Эта мифология, в отличие от первой, не беспочвенна. Люди, конечно, всегда себя переоценивают, но это нормально. А претензии к российскому обществу были и остаются. У него скверная архитектура. Вертикальная мобильность в нём затруднена. И горизонтальная тоже. И, что ещё хуже, неблагоприятна атмосфера для социального творчества масс, то есть для их способности вырабатывать иные компенсаторные функции мифа, кроме тех, на которые мы только что показали пальцем. Так что, разумеется, миф о плохом обществе почти всегда использует в качестве ресурса реальные стороны действительности.

Эти две проэмигрантские мифологии не есть исключительная монополия России и, конечно, всех стран постсоветского пространства. Они вполне характерны для Латинской Америки и Средиземноморья. Они заметны и в Израиле, куда они, может быть, были импортированы из России, а может быть, и нет. Как мы видели, в Британии они тоже просматриваются. Они весьма характерны для предпринимательски ориентированного слоя во Франции. Они зафиксированы даже в США, хотя там, вероятно, наоборот, они характерны для сугубо интеллигентского еврофильского слоя. Кажется, меньше всего они заметны в странах немецкого языка и в Скандинавии, но это надо проверять.

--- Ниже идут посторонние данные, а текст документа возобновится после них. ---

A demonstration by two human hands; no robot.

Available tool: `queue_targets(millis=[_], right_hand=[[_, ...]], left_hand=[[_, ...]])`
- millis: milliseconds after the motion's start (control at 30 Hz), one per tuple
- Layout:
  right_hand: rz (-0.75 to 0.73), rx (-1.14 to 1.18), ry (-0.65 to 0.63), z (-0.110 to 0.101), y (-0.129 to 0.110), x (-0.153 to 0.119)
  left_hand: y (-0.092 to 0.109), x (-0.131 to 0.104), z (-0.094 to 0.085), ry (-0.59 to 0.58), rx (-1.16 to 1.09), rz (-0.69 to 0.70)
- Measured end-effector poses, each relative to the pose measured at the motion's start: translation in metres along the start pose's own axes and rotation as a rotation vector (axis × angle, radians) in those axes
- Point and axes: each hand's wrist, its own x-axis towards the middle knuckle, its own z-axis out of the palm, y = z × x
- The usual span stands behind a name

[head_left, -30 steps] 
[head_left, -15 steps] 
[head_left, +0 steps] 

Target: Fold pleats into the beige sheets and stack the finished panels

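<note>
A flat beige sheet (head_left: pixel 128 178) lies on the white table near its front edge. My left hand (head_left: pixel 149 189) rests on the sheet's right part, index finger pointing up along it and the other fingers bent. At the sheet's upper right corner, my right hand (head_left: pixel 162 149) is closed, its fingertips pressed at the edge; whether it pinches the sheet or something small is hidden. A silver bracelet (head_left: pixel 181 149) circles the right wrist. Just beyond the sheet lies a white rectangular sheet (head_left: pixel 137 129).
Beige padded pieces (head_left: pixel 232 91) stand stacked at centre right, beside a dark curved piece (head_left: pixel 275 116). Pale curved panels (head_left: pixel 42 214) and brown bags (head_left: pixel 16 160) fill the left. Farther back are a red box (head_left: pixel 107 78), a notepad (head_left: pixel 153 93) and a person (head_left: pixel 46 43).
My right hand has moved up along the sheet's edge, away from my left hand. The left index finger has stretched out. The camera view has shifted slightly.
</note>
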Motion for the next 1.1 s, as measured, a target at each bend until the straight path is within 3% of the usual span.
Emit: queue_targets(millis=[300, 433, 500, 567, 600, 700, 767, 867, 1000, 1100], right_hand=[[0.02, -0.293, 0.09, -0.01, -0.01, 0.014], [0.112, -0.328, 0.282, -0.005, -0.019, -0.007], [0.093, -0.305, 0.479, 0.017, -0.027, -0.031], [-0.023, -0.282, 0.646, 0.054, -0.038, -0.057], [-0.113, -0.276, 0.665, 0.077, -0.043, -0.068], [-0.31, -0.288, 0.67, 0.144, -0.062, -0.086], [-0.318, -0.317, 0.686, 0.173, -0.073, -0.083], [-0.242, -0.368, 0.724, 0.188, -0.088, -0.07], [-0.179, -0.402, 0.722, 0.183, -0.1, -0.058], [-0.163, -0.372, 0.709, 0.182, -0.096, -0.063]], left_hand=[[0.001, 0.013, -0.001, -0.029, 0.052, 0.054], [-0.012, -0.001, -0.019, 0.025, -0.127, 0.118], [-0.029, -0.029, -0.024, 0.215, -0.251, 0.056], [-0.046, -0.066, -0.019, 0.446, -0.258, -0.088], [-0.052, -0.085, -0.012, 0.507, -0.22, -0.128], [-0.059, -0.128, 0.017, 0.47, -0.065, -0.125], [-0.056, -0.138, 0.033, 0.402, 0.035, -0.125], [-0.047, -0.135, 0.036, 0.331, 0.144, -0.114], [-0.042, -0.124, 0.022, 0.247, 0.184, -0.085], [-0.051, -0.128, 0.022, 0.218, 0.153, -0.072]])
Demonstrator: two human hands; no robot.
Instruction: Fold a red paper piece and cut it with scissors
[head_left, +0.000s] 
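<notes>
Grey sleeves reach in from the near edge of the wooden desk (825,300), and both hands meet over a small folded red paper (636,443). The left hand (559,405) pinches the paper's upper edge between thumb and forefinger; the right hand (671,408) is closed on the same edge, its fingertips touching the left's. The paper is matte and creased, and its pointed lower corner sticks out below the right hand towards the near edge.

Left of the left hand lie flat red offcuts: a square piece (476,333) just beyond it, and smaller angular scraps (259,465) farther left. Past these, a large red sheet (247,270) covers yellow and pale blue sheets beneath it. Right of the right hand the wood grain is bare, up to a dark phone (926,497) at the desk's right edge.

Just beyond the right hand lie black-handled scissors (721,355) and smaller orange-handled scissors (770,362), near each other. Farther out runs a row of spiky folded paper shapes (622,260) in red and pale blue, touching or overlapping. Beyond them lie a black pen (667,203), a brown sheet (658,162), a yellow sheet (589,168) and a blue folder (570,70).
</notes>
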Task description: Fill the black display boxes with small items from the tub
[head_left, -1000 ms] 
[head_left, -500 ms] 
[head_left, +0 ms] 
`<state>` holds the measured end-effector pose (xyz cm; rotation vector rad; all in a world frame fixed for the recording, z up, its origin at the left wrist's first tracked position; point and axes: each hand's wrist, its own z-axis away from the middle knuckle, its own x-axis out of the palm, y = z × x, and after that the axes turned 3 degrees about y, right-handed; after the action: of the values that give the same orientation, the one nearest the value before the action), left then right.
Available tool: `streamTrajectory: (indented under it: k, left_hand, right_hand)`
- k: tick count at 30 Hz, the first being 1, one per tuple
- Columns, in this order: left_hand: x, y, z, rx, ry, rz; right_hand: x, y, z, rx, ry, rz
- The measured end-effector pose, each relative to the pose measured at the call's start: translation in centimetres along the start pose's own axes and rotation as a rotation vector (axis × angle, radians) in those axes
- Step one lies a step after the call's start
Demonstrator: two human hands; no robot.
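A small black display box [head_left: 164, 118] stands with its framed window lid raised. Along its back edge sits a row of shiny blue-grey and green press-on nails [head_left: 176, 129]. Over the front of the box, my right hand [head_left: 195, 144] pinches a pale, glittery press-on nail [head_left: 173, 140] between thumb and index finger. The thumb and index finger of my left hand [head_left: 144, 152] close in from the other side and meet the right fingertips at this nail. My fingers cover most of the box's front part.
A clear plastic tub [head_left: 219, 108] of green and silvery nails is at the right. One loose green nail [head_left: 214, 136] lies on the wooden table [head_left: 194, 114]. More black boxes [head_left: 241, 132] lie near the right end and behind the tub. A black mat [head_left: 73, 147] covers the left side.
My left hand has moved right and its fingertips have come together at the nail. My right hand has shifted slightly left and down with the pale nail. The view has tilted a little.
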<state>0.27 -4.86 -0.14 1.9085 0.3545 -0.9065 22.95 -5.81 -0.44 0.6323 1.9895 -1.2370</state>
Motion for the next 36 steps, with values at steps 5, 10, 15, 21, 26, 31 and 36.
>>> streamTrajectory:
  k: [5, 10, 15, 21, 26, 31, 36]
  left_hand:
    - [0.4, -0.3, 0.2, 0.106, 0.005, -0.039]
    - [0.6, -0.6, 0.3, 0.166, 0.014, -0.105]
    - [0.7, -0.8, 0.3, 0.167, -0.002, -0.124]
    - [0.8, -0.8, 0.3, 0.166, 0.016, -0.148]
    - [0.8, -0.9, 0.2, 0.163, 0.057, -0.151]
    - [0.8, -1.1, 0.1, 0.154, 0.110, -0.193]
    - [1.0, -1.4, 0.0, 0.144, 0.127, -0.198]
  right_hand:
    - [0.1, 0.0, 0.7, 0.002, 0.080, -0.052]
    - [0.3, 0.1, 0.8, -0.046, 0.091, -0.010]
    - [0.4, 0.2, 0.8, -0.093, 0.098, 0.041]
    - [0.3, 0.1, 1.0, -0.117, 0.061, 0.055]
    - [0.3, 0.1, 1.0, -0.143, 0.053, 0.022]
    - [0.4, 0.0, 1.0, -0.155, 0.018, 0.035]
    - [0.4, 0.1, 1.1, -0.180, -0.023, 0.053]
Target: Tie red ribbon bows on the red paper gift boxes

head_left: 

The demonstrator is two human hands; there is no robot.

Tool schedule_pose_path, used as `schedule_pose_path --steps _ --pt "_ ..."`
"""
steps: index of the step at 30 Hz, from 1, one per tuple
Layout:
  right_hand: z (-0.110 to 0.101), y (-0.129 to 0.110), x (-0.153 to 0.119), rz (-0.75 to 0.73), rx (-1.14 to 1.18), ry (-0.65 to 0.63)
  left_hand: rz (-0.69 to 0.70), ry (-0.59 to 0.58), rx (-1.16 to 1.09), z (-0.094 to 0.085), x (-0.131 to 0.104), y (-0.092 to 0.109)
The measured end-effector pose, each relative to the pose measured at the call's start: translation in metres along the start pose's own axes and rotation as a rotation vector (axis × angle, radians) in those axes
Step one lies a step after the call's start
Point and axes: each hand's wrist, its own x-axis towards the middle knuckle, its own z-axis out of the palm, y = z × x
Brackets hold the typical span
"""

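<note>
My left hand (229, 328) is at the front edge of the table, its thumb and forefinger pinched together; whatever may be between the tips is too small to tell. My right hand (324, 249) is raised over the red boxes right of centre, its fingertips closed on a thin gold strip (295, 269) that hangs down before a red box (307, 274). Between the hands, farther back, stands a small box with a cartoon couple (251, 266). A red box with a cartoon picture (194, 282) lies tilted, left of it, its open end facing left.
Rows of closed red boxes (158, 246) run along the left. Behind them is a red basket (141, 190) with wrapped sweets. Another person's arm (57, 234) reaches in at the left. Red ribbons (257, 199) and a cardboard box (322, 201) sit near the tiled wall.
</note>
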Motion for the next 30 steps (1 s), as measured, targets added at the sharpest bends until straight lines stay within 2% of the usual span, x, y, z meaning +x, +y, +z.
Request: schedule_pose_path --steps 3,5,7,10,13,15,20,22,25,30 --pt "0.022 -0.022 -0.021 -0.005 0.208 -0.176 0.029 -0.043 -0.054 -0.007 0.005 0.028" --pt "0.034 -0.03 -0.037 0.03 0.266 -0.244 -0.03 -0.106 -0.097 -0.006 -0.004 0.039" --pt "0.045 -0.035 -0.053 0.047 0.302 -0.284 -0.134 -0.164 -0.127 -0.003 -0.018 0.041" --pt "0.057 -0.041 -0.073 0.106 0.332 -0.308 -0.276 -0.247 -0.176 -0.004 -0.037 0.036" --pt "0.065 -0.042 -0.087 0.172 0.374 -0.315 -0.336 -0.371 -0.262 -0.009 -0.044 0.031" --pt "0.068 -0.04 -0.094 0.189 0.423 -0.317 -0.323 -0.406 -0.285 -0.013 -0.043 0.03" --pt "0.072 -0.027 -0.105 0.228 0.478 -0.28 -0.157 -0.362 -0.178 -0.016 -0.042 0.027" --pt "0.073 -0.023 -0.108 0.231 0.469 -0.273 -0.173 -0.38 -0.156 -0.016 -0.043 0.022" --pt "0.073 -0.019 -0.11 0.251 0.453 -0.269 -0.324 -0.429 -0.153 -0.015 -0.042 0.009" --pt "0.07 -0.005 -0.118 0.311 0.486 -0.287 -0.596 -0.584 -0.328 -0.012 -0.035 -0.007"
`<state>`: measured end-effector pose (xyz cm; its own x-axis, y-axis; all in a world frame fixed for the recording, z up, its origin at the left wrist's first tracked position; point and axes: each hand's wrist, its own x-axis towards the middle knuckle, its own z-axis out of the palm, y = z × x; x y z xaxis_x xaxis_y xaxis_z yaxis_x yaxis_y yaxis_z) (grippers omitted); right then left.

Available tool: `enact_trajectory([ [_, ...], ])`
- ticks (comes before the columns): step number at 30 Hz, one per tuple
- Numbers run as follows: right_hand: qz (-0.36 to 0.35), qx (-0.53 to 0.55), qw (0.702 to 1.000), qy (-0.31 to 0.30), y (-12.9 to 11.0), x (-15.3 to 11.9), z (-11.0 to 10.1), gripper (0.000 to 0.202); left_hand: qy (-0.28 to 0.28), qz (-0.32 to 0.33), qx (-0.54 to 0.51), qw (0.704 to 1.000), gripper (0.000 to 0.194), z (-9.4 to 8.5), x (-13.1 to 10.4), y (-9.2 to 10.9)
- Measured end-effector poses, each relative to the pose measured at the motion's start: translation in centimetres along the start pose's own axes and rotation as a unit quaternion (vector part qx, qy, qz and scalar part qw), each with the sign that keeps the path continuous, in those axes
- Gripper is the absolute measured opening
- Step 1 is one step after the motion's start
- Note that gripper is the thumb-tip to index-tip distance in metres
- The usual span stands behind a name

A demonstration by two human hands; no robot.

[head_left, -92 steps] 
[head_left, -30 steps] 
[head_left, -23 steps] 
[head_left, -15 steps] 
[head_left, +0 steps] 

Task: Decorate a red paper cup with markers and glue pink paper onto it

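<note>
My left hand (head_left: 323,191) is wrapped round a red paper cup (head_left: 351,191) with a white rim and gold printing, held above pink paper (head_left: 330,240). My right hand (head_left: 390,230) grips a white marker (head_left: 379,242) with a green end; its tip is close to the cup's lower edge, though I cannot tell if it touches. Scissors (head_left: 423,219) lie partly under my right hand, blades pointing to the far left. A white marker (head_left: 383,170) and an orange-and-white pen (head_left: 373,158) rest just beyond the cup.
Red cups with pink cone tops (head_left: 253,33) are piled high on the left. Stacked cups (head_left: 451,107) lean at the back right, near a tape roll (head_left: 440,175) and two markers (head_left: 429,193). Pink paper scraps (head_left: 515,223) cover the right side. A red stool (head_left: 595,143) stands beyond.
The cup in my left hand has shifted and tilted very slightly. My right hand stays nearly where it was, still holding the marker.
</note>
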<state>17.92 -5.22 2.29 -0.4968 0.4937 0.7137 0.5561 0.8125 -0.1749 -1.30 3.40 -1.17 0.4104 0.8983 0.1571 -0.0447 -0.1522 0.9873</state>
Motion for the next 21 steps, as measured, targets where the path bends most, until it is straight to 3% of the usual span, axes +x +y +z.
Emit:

Разница между Россией и остальным миром в этом смысле прежде всего количественная. Но не следует забывать, что количество переходит в качество. И в России, как можно думать, перешло. Миф об эмиграции как о естественном продолжении биографии для каждого, кто себя ценит, в самосознании (самоопределительном нарративе) российских средних слоёв, похоже, более системно укоренён, чем где бы то ни было. Так мне кажется на основании собственного жизненного опыта, разговоров со многими русскими и, к сожалению, всего лишь с одним чилийцем, одним гватемальцем, одним иракцем (уезжавшим из Ирака в начале 80-х), парой поляков и дюжиной англичан и израильтян.

Чтобы проверить это интуитивное впечатление, нужно намного лучше знать другие и особенно похожие культуры. Мне неизвестны сравнительные исследования на эту тему. Но думаю, они скоро появятся. Глобализация в числе прочего порождает конкуренцию между государствами за население на фоне возрастающей глобальной мобильности населения. Миграционная политика будет всё больше усложняться и становиться всё более рискованной.